Snap fait face à un recours collectif aux Pays-Bas pour des allégations selon lesquelles Snapchat utilise des fonctionnalités de design encourageant l’usage compulsif, en particulier chez les adolescents et les jeunes adultes.
L’organisation néerlandaise de consommateurs Stichting Massaschade & Consument (SMC) a déposé l’affaire auprès du tribunal de district d’Amsterdam. Plutôt que de ne demander qu’une compensation financière, l’organisation souhaite que Snap modifie le fonctionnement de Snapchat, notamment en rendant par défaut les fonctionnalités qu’elle considère addictives comme un handicap.
Au centre du débat se trouve SnapStreaks, qui suit combien de jours consécutifs deux utilisateurs échangent des Snaps. SMC soutient que cette fonctionnalité transforme la communication quotidienne entre amis en une obligation en récompensant la participation continue et en rendant évident la fin d’une série.
La plainte cible également la disparition du contenu, la lecture automatique et d’autres éléments de l’interface de Snapchat que SMC affirme conçus pour inciter les utilisateurs à revenir régulièrement à l’application.
Selon le groupe de consommateurs, Snapchat compte plus de six millions d’utilisateurs actifs aux Pays-Bas et est utilisé par plus de 90 % des personnes âgées de 13 à 24 ans. SMC affirme également qu’un utilisateur moyen ouvre l’application environ 40 fois par jour.
L’organisation soutient que les jeunes utilisateurs sont particulièrement sensibles à un design axé sur l’engagement et affirme que Snap a délibérément construit son service autour de mécanismes maximisant l’attention portée par les utilisateurs à la plateforme.
SMC demande donc à la cour d’Amsterdam d’exiger des modifications du design de Snapchat. Dans son approche proposée, les fonctionnalités considérées comme addictives seraient initialement désactivées, et les utilisateurs devraient activement choisir de les activer.
La plainte vise également une compensation pour les utilisateurs de Snapchat aux Pays-Bas.
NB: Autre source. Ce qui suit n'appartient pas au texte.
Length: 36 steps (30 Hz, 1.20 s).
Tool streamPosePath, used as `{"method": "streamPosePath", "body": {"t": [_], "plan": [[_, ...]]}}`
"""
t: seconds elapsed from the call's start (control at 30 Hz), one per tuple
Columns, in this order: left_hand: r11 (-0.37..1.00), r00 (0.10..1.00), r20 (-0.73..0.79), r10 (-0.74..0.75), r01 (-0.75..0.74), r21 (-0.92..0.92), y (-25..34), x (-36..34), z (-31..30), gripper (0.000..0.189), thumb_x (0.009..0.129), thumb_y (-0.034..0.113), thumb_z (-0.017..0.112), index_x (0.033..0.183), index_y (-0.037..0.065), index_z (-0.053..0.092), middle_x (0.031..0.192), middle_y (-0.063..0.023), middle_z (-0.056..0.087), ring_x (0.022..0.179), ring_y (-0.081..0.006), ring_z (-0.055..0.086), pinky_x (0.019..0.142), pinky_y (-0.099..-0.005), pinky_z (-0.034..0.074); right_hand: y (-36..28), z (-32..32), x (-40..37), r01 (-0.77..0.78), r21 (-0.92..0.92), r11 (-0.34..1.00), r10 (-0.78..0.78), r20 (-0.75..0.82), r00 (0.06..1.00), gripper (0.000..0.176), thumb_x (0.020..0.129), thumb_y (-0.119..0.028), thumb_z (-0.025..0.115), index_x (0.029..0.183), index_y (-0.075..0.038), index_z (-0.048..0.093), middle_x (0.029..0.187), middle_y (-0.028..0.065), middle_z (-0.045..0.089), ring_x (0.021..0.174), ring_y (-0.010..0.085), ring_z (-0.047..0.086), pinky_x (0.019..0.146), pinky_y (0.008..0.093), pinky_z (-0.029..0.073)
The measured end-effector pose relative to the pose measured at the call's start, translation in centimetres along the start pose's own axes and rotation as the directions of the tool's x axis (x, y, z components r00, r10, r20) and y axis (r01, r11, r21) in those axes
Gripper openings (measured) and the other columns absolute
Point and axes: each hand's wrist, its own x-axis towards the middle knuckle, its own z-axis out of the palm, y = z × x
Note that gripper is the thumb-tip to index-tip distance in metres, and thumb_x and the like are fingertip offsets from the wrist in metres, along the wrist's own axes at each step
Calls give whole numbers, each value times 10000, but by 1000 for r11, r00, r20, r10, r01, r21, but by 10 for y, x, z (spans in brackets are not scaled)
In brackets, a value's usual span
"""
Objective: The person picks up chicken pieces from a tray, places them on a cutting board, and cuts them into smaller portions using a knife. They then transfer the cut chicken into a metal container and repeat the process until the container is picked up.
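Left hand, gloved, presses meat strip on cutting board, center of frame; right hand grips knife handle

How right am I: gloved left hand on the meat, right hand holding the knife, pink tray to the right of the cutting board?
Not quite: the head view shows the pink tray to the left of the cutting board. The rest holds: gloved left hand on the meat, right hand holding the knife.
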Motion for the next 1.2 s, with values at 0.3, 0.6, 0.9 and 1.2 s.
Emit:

Les paiements proposés varient de 425 € à 1 850 € par personne, le montant dépendant de facteurs tels que l’âge de l’utilisateur et l’intensité de l’utilisation de Snapchat.
Avec environ six millions d’utilisateurs potentiellement représentés, la procédure pourrait avoir des conséquences financières importantes si les réclamations aboutissent finalement. Cependant, les allégations n’ont pas été prouvées devant les tribunaux, et l’affaire pourrait prendre des années avant de parvenir à une décision finale.
Snap a rejeté la caractérisation plus large de sa plateforme comme dangereuse. En réponse à cette action néerlandaise, un porte-parole de l’entreprise a déclaré que Snap reste déterminé à faire de Snapchat un environnement sûr, positif et authentique.
Le différend aux Pays-Bas intervient alors que les entreprises de réseaux sociaux font l’objet d’un examen juridique croissant concernant les fonctionnalités destinées à accroître l’engagement. Des allégations similaires concernant la conception addictive des plateformes et les effets des réseaux sociaux sur les jeunes utilisateurs ont donné lieu à des poursuites contre de grandes entreprises technologiques à travers les États-Unis.
La première audience dans l’affaire Snapchat néerlandaise devrait avoir lieu environ trois mois après le dépôt.